The artist stands in the street embroidering. A crowd of people can be seen behind her, as well as a tall church-like building. The artist wears glasses and a brown dress.
Artist Rufina Bazlova Credit: Monika von Bernuth

Rufina Bazlova is not afraid to surrender her art to activism. Born in Belarus, a former Soviet republic ruled by the authoritarian leader Aleksandr Lukashenko for 29 years now, Bazlova knows all too well that being apolitical is a privilege many Eastern Europeans cannot afford. 

2020 was a pivotal year for Belarus, not only because of the COVID-19 pandemic but also the presidential elections, which declared Lukashenko president for the sixth time. Widespread electoral fraud and repression against the opposition leaders caused a massive national protest in the country—the biggest in Belarus history—lasting for ten months, from May 2020 to March 2021. 
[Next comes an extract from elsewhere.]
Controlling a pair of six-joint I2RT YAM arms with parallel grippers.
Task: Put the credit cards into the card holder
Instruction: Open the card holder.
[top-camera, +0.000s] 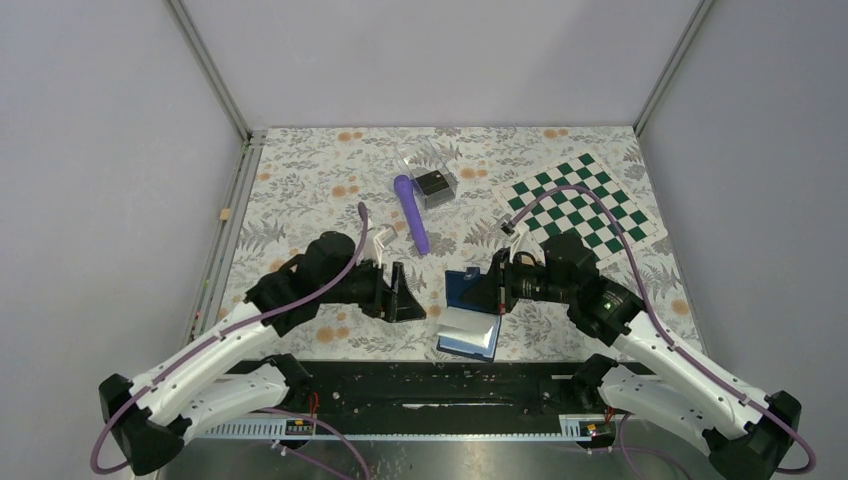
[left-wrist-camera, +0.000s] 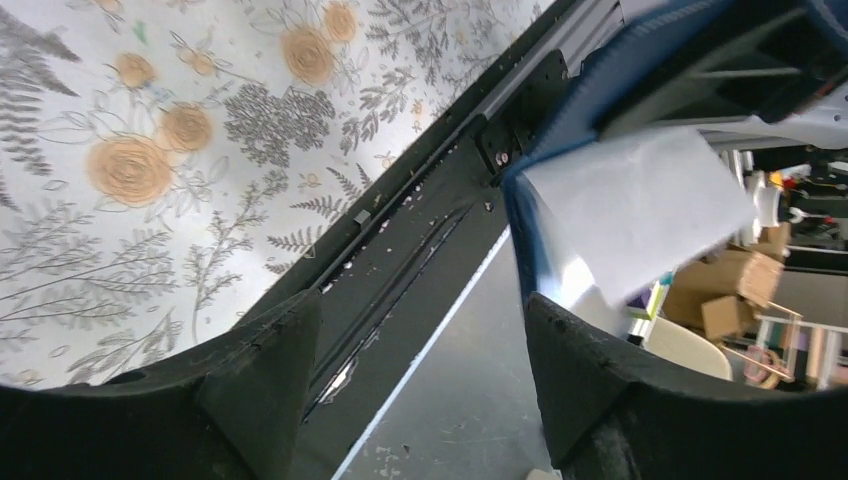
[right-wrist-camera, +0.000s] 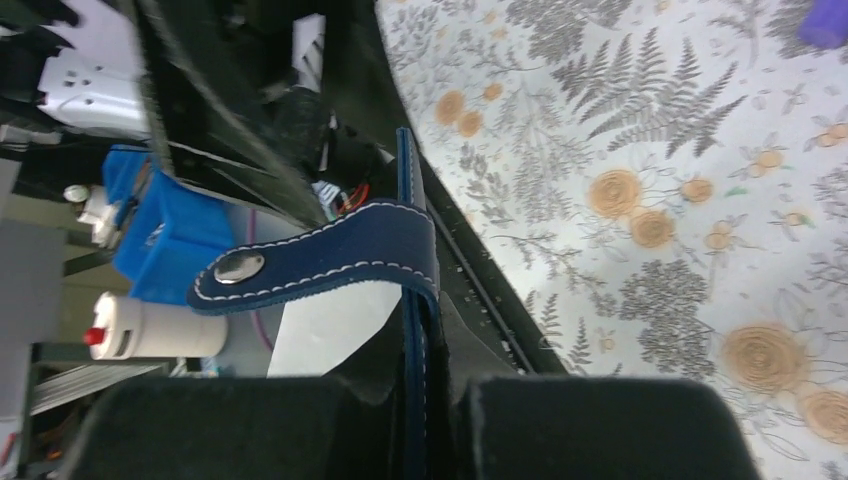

Despite the peaceful nature of the protests, the government’s response was brutal: human rights organizations documented more than 1,000 cases of torture, while hundreds of protesters were detained as political prisoners. Nine people died as a result of the 2020 Belarusian protests. 

As a response to the government’s brutality, Bazlova created a project dedicated to these events, The History of Belarusian Vyzhyvanka, a wordplay of vyshyvanka, the name of traditional Belarusian embroidery, and vyzhyvat, “survive” in Russian. The name, invented accidentally in a conversation with a foreign journalist, stuck to the project, encompassing the tragic nature of the events at the center of the series. 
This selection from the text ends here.